ABSTRACT

From the late eighteenth century onwards, there was a marked shift in attitudes towards and policies directed at juvenile offenders (King and Noel, 1993; King, 1998). It is prudent to note that the concern about juvenile crime has a much longer history, at least to the sixteenth century, when specific concerns about young offenders can be identified (Griffiths, 1996), but a body of research which focuses predominantly on the late eighteenth century through to the mid-Victorian period suggests that, despite the exact origins of this concern, by the nineteenth century there was an expanding discourse about juvenile crime and methods to tackle the problem. Why exactly this occurred is debatable.
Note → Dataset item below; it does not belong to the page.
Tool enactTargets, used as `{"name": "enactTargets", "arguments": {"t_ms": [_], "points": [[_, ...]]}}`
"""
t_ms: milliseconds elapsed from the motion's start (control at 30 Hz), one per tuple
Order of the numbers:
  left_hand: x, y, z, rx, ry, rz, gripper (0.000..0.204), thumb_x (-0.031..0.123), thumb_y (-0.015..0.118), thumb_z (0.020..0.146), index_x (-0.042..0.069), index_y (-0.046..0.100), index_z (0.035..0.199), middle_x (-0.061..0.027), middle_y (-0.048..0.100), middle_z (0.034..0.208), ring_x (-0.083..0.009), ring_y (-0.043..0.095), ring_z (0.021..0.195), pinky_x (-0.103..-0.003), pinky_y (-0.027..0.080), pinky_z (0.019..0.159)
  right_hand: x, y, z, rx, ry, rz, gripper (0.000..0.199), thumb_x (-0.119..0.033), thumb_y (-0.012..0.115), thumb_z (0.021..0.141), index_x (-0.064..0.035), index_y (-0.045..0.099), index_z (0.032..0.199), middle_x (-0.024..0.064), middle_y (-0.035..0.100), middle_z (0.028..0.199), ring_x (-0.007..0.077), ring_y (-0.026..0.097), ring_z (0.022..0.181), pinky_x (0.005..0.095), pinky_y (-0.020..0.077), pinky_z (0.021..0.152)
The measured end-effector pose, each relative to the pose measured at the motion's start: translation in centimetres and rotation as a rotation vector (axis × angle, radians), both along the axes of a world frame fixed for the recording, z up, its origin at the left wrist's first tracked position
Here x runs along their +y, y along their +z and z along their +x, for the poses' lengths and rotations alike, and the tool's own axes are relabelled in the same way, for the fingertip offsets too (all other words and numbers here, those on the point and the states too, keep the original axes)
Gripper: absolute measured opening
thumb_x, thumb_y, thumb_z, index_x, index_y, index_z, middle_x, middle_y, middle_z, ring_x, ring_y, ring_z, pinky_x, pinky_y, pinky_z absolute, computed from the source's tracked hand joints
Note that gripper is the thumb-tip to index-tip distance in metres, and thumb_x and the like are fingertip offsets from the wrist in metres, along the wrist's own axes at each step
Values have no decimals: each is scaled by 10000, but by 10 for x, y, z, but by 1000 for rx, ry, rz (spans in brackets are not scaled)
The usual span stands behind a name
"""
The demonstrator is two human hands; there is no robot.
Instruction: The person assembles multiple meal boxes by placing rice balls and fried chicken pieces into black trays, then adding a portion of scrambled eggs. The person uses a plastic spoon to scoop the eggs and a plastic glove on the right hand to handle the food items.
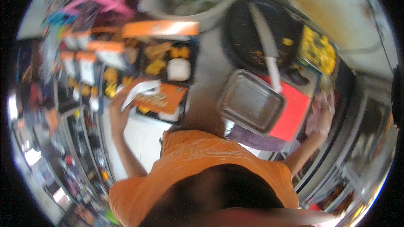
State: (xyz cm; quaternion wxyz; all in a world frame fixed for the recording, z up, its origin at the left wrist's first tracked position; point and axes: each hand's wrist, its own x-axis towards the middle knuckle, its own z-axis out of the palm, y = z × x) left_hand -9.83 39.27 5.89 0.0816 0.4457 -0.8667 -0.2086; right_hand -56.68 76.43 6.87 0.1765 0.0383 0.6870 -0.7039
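And here's the orange sleeve [166, 96], lying over a black meal tray [183, 108] at the near left of the counter [206, 80], food showing past its edge. The left hand [119, 111] is right beside it, fingers closed, as far as the blur lets one see, on a white strip [145, 87] that meets the sleeve; part of it or separate paper, there's no telling. This looks like light, thin card: springy, easily creased, slippery if grease gets on it. The long edges look the best hold, pinched flat, while the tray itself probably wants support under the rim, being thin and loaded loosely.

Outward now! Just beyond sits another black tray [194, 61] with a white mound [179, 69], and an upright orange sleeve [160, 28] behind that; more sleeved packs [86, 69] crowd the left, so it's tight there. To the right, a band of steel gives some sliding room up to the metal tray [252, 101]. Past it, the knife [265, 33] lies across the round black pan [229, 29], handle reaching to the red board [296, 105]. Far right, the right hand [320, 120], wrapped in clear plastic, hangs by the counter's edge; open or closed, one can't tell.
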Motion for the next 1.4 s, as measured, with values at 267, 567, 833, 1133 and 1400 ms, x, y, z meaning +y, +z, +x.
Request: {"name": "enactTargets", "arguments": {"t_ms": [267, 567, 833, 1133, 1400], "points": [[-14, 10, -26, -188, -13, -25, 279, -1, 604, 836, -48, 586, 1110, -229, 636, 1046, -390, 612, 971, -398, 473, 825, 48, -105, -208, 249, -136, 578, 376, -142, 574, 880, -77, 497, 1243, 71, 611, 713, 166, 583, 539, 290, 449, 479], [-14, 12, -33, -303, -10, -166, 307, -2, 607, 825, -49, 587, 1128, -246, 625, 1089, -407, 591, 1033, -423, 469, 874, 23, -130, -285, 287, -118, 1241, 484, -367, 344, 976, 45, 545, 1129, 219, 666, 1014, 403, 646, 952, 478, 508, 771], [-11, 18, -43, -184, -29, -86, 265, -31, 569, 820, -20, 583, 1084, -236, 620, 1008, -422, 587, 943, -417, 457, 809, 17, -183, -286, 629, 115, 1663, 272, -184, 496, 907, -41, 603, 1112, 133, 695, 836, 274, 686, 765, 411, 543, 668], [-3, 33, -73, -207, -122, -355, 288, -39, 569, 807, -18, 590, 1093, -214, 620, 1006, -393, 605, 893, -386, 478, 801, 56, -238, -368, 793, 623, 1559, 149, -166, 576, 789, -106, 712, 784, 114, 688, 754, 280, 669, 665, 389, 505, 562], [75, 27, -306, 573, -399, 1143, 474, 391, 420, 991, 19, 541, 1260, -130, 632, 1061, -72, 544, 613, -238, 487, 612, 37, -195, -337, 642, 307, 1335, 316, -273, 510, 852, -8, 659, 941, 248, 666, 908, 392, 655, 880, 467, 518, 744]]}}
Juvenile crime had not been regarded before the nineteenth century as a separate social problem, but by then it was ‘a major focus of anxiety among the propertied classes’ and separate policies were developed to respond to it (King and Noel, 1993; King, 1998: 116). This may not have been the ‘invention’ of the problem of juvenile crime, as some have suggested (Magarey, 1978) but, as Shore (2000) argues, more a reconceptualisation, in which a new language emerged, with a particular response to, and understanding of, the juvenile offender. As Radzinowicz and Hood put it, ‘the concept of the young offender, with all that implies for penal policy, is a Victorian creation’ (1990: 133). This chapter will discuss the concerns about and responses to juvenile crime and will focus in particular on Victorian penal policies directed at young offenders and the development of separate policies and institutions for their punishment.